Aim of the exercise: Please repeat the records exactly. The pictures are to be left out.

Exercise data:
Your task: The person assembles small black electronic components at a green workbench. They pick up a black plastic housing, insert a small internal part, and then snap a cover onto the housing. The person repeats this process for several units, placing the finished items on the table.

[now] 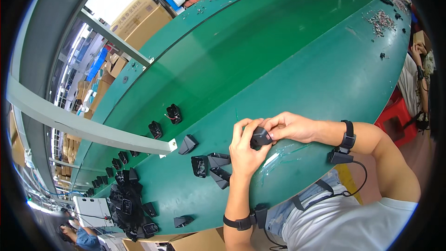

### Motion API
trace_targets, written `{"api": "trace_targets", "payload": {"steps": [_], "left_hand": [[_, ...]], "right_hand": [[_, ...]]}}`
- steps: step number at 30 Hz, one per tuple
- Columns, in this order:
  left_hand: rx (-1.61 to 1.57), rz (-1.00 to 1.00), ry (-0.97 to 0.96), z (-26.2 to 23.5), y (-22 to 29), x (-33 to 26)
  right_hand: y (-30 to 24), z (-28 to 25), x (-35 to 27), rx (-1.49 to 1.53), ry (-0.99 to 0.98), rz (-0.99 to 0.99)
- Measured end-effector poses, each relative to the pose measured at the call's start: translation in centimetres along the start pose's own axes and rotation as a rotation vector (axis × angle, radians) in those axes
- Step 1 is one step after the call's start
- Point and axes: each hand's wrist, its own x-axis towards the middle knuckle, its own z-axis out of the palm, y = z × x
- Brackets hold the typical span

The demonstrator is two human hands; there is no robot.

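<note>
My left hand is wrapped round a small black plastic housing held just above the green bench. From the right, my right hand pinches the same housing at its edge, thumb pressed against a small pale spot there. Any tiny part between those fingertips is too small to tell. To the left of my left hand lie more black housings, among them an open one and two wedge-shaped ones close beside it. Another housing rests alone, nearer the metal post.
A heap of black housings covers the bench's left end. On the green conveyor belt stand several housings in a line. A grey metal frame crosses at left. Small parts are piled at far right, near another person and a red stool.
</note>
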Motion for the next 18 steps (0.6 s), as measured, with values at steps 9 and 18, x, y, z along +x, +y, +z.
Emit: {"api": "trace_targets", "payload": {"steps": [9, 18], "left_hand": [[-0.163, -0.065, 0.182, -0.5, -0.5, 0.1], [-0.415, -0.018, 0.133, 1.1, 1.2, -0.7]], "right_hand": [[-1.8, -0.9, -0.4, 0.240, 0.212, -0.096], [-1.6, -0.8, -0.6, 0.286, 0.075, -0.089]]}}
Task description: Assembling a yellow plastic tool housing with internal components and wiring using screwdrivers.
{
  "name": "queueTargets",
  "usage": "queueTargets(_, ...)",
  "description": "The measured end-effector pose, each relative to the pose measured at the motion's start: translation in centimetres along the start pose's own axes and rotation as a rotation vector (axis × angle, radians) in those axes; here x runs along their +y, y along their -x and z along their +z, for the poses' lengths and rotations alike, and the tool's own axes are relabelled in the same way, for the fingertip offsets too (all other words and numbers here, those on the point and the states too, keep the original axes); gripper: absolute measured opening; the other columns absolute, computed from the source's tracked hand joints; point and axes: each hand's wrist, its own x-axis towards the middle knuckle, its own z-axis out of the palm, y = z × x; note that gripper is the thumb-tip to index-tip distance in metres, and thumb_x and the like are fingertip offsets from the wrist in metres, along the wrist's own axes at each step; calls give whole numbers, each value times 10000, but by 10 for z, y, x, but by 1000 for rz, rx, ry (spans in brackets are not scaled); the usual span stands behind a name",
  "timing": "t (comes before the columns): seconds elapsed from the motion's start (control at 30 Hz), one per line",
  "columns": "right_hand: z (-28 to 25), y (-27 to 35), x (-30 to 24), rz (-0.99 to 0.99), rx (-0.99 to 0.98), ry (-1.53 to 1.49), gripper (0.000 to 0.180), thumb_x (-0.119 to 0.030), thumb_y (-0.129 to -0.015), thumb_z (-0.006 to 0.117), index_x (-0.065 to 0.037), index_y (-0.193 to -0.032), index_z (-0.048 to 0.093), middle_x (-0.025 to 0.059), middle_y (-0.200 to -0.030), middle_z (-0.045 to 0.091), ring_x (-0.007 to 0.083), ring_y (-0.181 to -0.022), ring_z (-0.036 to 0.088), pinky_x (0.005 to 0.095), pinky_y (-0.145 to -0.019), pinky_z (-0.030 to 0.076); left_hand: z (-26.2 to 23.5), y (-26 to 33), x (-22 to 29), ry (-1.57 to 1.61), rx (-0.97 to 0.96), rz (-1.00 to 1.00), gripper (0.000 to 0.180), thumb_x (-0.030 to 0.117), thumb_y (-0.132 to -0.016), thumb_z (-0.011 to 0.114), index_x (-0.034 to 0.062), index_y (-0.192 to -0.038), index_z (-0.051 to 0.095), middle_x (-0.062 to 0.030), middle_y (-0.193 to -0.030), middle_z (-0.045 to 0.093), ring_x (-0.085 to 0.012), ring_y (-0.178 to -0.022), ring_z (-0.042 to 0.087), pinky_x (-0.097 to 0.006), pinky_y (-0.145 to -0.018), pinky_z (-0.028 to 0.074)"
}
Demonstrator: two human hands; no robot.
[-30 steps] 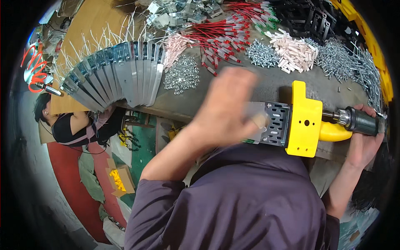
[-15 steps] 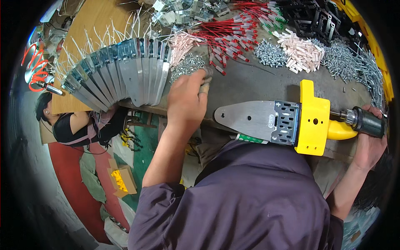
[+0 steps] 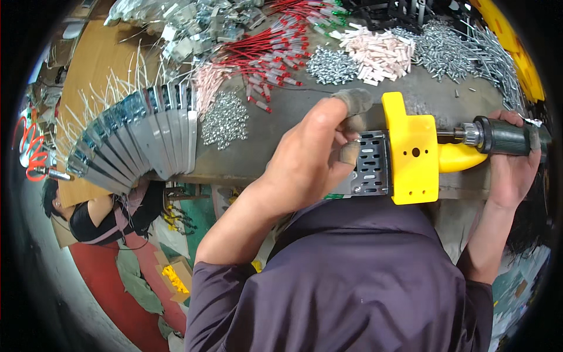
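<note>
My left hand [image 3: 311, 155] is over the grey metal plate, hiding most of its tapered part. Dark coverings wrap some fingertips; the fingers are pinched together by the plate's slotted section [image 3: 370, 164], and whatever they hold is too small to make out. A yellow plastic bracket [image 3: 414, 164] is fitted across the plate's right end, and a yellow handle [image 3: 463, 158] extends from it. My right hand [image 3: 509, 170] grips a dark power screwdriver [image 3: 501, 136], its bit pointing left toward the bracket, just above the handle.
Small nuts or screws [image 3: 224, 120] lie left of my left hand. Beyond are red-wired parts [image 3: 275, 58], pale plugs [image 3: 381, 53], screws [image 3: 446, 50] and black brackets [image 3: 387, 12]. Grey plates with white wires [image 3: 146, 129] fan out at left. A person [image 3: 99, 217] sits beyond the table.
My left hand has moved right, from the small hardware pile to the metal plate. The view has shifted, and the right hand still holds the screwdriver.
</note>
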Motion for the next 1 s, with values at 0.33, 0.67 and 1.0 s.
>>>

Result of the exercise:
Your task: The person assembles small black electronic components at a green workbench. They pick up a black plastic housing, insert a small internal part, and then snap a cover onto the housing. The person repeats this process for several units, placing the finished items on the table.

[now] 

### Motion API
trace_targets, written `{"api": "trace_targets", "payload": {"steps": [_], "left_hand": [[_, ...]], "right_hand": [[_, ...]]}}`
- steps: step number at 30 Hz, one per tuple
- Columns, in this order:
  left_hand: rx (-1.61 to 1.57), rz (-1.00 to 1.00), ry (-0.97 to 0.96), z (-26.2 to 23.5), y (-22 to 29), x (-33 to 26)
  right_hand: y (-30 to 24), z (-28 to 25), x (-35 to 27), rx (-1.49 to 1.53), ry (-0.99 to 0.98), rz (-0.99 to 0.99)
- Measured end-effector poses, each relative to the pose measured at the call's start: translation in centimetres along the start pose's own axes and rotation as a rotation vector (axis × angle, radians) in those axes
- Step 1 is one step after the call's start
- Point and axes: each hand's wrist, its own x-axis towards the middle knuckle, its own z-axis out of the palm, y = z × x
- Brackets hold the typical span

The demonstrator is two human hands; there is no robot.

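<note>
My left hand is wrapped round a small black plastic housing held just above the green bench. From the right, my right hand pinches the same housing at its edge, thumb pressed against a small pale spot there. Any tiny part between those fingertips is too small to tell. To the left of my left hand lie more black housings, among them an open one and two wedge-shaped ones close beside it. Another housing rests alone, nearer the metal post.
A heap of black housings covers the bench's left end. On the green conveyor belt stand several housings in a line. A grey metal frame crosses at left. Small parts are piled at far right, near another person and a red stool.
</note>
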Motion for the next 18 steps (0.6 s), as measured, with values at steps 9 and 18, x, y, z along +x, +y, +z.
Emit: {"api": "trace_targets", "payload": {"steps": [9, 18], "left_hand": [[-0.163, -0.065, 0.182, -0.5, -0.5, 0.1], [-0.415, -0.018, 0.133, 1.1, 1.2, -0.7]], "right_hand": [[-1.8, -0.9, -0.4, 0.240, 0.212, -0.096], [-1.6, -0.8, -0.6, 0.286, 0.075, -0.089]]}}
Task description: Assembling a yellow plastic tool housing with internal components and wiring using screwdrivers.
{
  "name": "queueTargets",
  "usage": "queueTargets(_, ...)",
  "description": "The measured end-effector pose, each relative to the pose measured at the motion's start: translation in centimetres along the start pose's own axes and rotation as a rotation vector (axis × angle, radians) in those axes; here x runs along their +y, y along their -x and z along their +z, for the poses' lengths and rotations alike, and the tool's own axes are relabelled in the same way, for the fingertip offsets too (all other words and numbers here, those on the point and the states too, keep the original axes); gripper: absolute measured opening; the other columns absolute, computed from the source's tracked hand joints; point and axes: each hand's wrist, its own x-axis towards the middle knuckle, its own z-axis out of the palm, y = z × x; note that gripper is the thumb-tip to index-tip distance in metres, and thumb_x and the like are fingertip offsets from the wrist in metres, along the wrist's own axes at each step; calls give whole numbers, each value times 10000, but by 10 for z, y, x, but by 1000 for rz, rx, ry (spans in brackets are not scaled); the usual span stands behind a name",
  "timing": "t (comes before the columns): seconds elapsed from the motion's start (control at 30 Hz), one per line",
  "columns": "right_hand: z (-28 to 25), y (-27 to 35), x (-30 to 24), rz (-0.99 to 0.99), rx (-0.99 to 0.98), ry (-1.53 to 1.49), gripper (0.000 to 0.180), thumb_x (-0.119 to 0.030), thumb_y (-0.129 to -0.015), thumb_z (-0.006 to 0.117), index_x (-0.065 to 0.037), index_y (-0.193 to -0.032), index_z (-0.048 to 0.093), middle_x (-0.025 to 0.059), middle_y (-0.200 to -0.030), middle_z (-0.045 to 0.091), ring_x (-0.007 to 0.083), ring_y (-0.181 to -0.022), ring_z (-0.036 to 0.088), pinky_x (0.005 to 0.095), pinky_y (-0.145 to -0.019), pinky_z (-0.030 to 0.076); left_hand: z (-26.2 to 23.5), y (-26 to 33), x (-22 to 29), ry (-1.57 to 1.61), rx (-0.97 to 0.96), rz (-1.00 to 1.00), gripper (0.000 to 0.180), thumb_x (-0.030 to 0.117), thumb_y (-0.132 to -0.016), thumb_z (-0.011 to 0.114), index_x (-0.034 to 0.062), index_y (-0.192 to -0.038), index_z (-0.051 to 0.095), middle_x (-0.062 to 0.030), middle_y (-0.193 to -0.030), middle_z (-0.045 to 0.093), ring_x (-0.085 to 0.012), ring_y (-0.178 to -0.022), ring_z (-0.042 to 0.087), pinky_x (-0.097 to 0.006), pinky_y (-0.145 to -0.018), pinky_z (-0.028 to 0.074)"
}
Demonstrator: two human hands; no robot.
[-30 steps] 
[-15 steps] 
[+0 steps] 
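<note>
My left hand [image 3: 311, 155] is over the grey metal plate, hiding most of its tapered part. Dark coverings wrap some fingertips; the fingers are pinched together by the plate's slotted section [image 3: 370, 164], and whatever they hold is too small to make out. A yellow plastic bracket [image 3: 414, 164] is fitted across the plate's right end, and a yellow handle [image 3: 463, 158] extends from it. My right hand [image 3: 509, 170] grips a dark power screwdriver [image 3: 501, 136], its bit pointing left toward the bracket, just above the handle.
Small nuts or screws [image 3: 224, 120] lie left of my left hand. Beyond are red-wired parts [image 3: 275, 58], pale plugs [image 3: 381, 53], screws [image 3: 446, 50] and black brackets [image 3: 387, 12]. Grey plates with white wires [image 3: 146, 129] fan out at left. A person [image 3: 99, 217] sits beyond the table.
My left hand has moved right, from the small hardware pile to the metal plate. The view has shifted, and the right hand still holds the screwdriver.
</note>
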Motion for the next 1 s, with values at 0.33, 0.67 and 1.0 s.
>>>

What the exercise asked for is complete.